Dining room design is more important than ever as it’s not about what we eat, how we eat but rather where we eat.
There is something special about setting aside time in our busy lives to be present with family and friends and the best place for this is the dining room.
Eating together may seem like a small act but it is incredibly important for our mental and physical wellbeing. Researchers have found that eating alone can be incredibly alienating and we often make poorer food choices. Personally, I become lazy if cooking just for myself, and conversely have more pride in what I’m preparing if it is going to be enjoyed by others. Nutritionist Samatha Paget summarises our perspective perfectly; “Eating healthy is about a lot more than the food we eat, it’s about being conscious and mindful while we eat, the environment around us should aid digestion and enjoyment”.
So how do we create the perfect dining environment that will entice us to spend more time there?
Tables – size matters in dining room design
The first and most important step is to understand your dining room space and where it will be situated within your home to determine the size. The best way to do this is to grab a notebook and sketch a plan of your dining room to scale. Remember to include the surrounding walls, furniture and doors as these will all impact on the size of your table. Alternatively, work backwards by grabbing some tape and mark the dimensions of your preferred table on the floor.
We always aim for 900mm as a standard distance between the edge of the table and any walls / furniture etc. This will allow guests to easily move past anyone seated. If space is limited then this distance can be squeezed down to 750mm, which will still allow for a chair to be pushed out comfortably.
The finish of the table should really reflect your household needs. As we are a sustainable interior design firm, we always advocate for natural materials such as timber or stone. Timber, especially with the right finish (wax or a low VOC lacquer) will be extremely hard wearing and absorb the blows from family life. If you love the look of a marble table but need a finish that will not stain as easily, then consider quartzite or even granite. They are harder and less porous than marble and surprisingly have patterns that emulate marble veins.

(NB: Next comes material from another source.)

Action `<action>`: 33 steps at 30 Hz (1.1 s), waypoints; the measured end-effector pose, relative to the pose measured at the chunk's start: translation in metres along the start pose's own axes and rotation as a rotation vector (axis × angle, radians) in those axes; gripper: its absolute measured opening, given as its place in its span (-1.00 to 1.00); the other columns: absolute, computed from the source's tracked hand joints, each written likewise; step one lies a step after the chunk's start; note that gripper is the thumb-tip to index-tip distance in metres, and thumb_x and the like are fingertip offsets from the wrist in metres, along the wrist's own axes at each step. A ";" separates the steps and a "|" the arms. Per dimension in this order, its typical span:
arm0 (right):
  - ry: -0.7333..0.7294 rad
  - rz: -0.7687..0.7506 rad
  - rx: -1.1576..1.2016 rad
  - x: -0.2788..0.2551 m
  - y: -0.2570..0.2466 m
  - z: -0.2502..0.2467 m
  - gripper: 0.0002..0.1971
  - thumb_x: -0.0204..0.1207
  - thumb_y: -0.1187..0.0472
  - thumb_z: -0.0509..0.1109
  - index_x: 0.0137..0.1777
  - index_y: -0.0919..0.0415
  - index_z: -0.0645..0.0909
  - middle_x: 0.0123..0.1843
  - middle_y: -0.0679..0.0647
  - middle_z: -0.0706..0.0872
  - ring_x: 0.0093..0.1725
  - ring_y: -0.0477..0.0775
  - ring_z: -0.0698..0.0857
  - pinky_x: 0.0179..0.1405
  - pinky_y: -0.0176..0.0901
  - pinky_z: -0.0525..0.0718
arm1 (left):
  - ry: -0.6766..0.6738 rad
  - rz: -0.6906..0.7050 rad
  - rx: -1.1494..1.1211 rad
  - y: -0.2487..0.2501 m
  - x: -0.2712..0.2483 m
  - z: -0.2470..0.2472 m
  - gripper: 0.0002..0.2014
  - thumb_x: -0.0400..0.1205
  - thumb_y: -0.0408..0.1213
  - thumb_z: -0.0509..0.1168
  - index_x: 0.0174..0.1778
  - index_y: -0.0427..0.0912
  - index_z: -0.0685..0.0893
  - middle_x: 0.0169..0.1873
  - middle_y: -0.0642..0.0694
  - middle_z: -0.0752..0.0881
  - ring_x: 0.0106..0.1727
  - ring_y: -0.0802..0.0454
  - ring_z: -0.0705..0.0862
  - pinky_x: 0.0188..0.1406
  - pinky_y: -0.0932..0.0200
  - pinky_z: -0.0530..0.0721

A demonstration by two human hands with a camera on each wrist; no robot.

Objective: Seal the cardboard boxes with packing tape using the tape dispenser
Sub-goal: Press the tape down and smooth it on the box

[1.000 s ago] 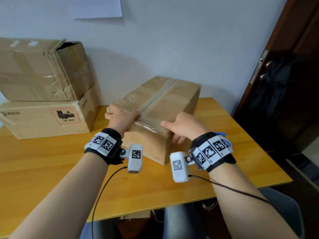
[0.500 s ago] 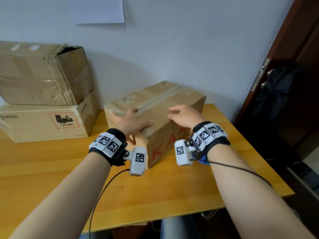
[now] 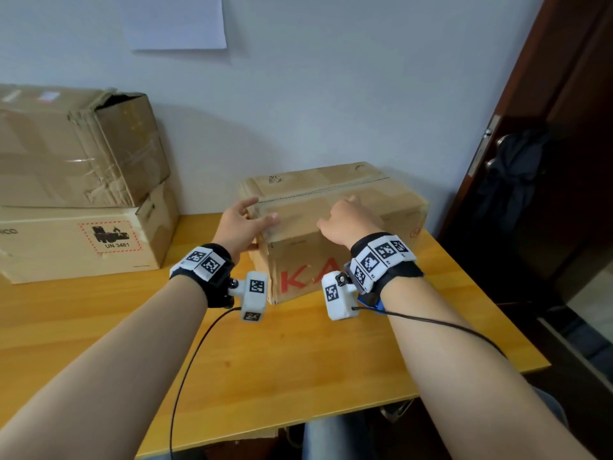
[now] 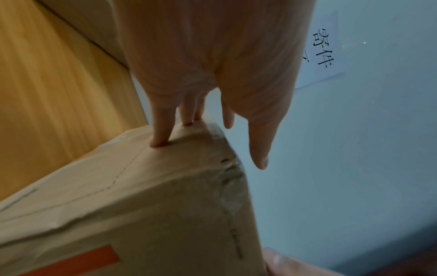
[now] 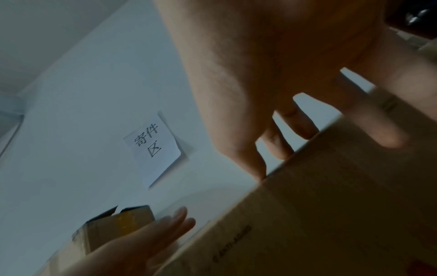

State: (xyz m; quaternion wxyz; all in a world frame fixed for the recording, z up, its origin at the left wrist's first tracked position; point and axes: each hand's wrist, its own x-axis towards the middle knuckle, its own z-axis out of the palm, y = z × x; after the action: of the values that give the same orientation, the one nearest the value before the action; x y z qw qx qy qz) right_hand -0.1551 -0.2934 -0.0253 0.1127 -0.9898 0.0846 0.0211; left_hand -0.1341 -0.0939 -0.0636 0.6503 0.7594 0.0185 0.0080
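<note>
A cardboard box (image 3: 335, 227) is seen standing on the wooden table (image 3: 298, 353) near the wall, toward the table's right side, with its taped top seam running away from the camera and red letters printed on its near face. The left hand (image 3: 237, 225) is placed at the box's near left top corner, thumb over the top and fingers down the left end. In the left wrist view (image 4: 146, 205) the fingers (image 4: 160, 127) are shown nearly straight, with their tips pressed on the end face while the thumb is held clear above the edge; nothing is gripped. The right hand (image 3: 345, 220) is laid on the top face, right of the seam. Its fingers are hidden from the head camera, but in the right wrist view (image 5: 343, 214) the fingertips (image 5: 279, 147) are seen spread and resting on the top edge of the box, loosely extended and closed round nothing. Clear tape over the corner is made out only from the left wrist.

To the left, two more boxes are stacked against the wall: a worn, taped box (image 3: 76, 151) on a flat box with a hazard label (image 3: 83, 244). A paper sheet (image 3: 175, 19) is fixed to the wall; its handwritten characters are legible only in the wrist views. A dark door (image 3: 547, 144) is seen at the right.
</note>
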 end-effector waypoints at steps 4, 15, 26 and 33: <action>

Dining Chairs – understand your needs
High or low back, upholstered or timber, side or arms, your chair choice really depends on what style is dictating your dining room design. If your dining room is a small space then we would recommend lower backed chairs that are open so as to not visually reduce the appearance of the space. If space is really tight then our preference is to design a fixed or loose upholstered bench. There are so many options on the market which look just as good as chairs yet can be easily tucked under when not in use.
Check and double check the seat height and your dining table height, the ideal spacing is 260mm, 240mm is the minimum and 300mm is the maximum. Too high or too low will make for an uncomfortable dining experience.
Lighting – set the mood
Alternative sources of lighting such as wall sconces and lamps will transform your dining room design. Even if the decor isn’t exactly what you want, warm and soft ambient lighting will make all the difference. For home lighting always choose 2700 Kelvin which is the perfect warm white light temperature. Not only will this make the space feel lovely and cosy but it also assists in supporting your circadian rhythm.
Rug – zone the area
We love open plan living, boundaries are blurred between the kitchen and dining room and family members can be involved in different activities within the same area. In saying this, it is important to visually define areas that reside within the one larger space as it helps to achieve a sense of grounding. A rug under the table is the easiest way to define the dining room space. We would recommend natural fibre rugs such as wool, sisal or jute in these key areas. They will help to insulate the room, assist with acoustics and have lower levels of toxins … sustainable interior design never looked so good!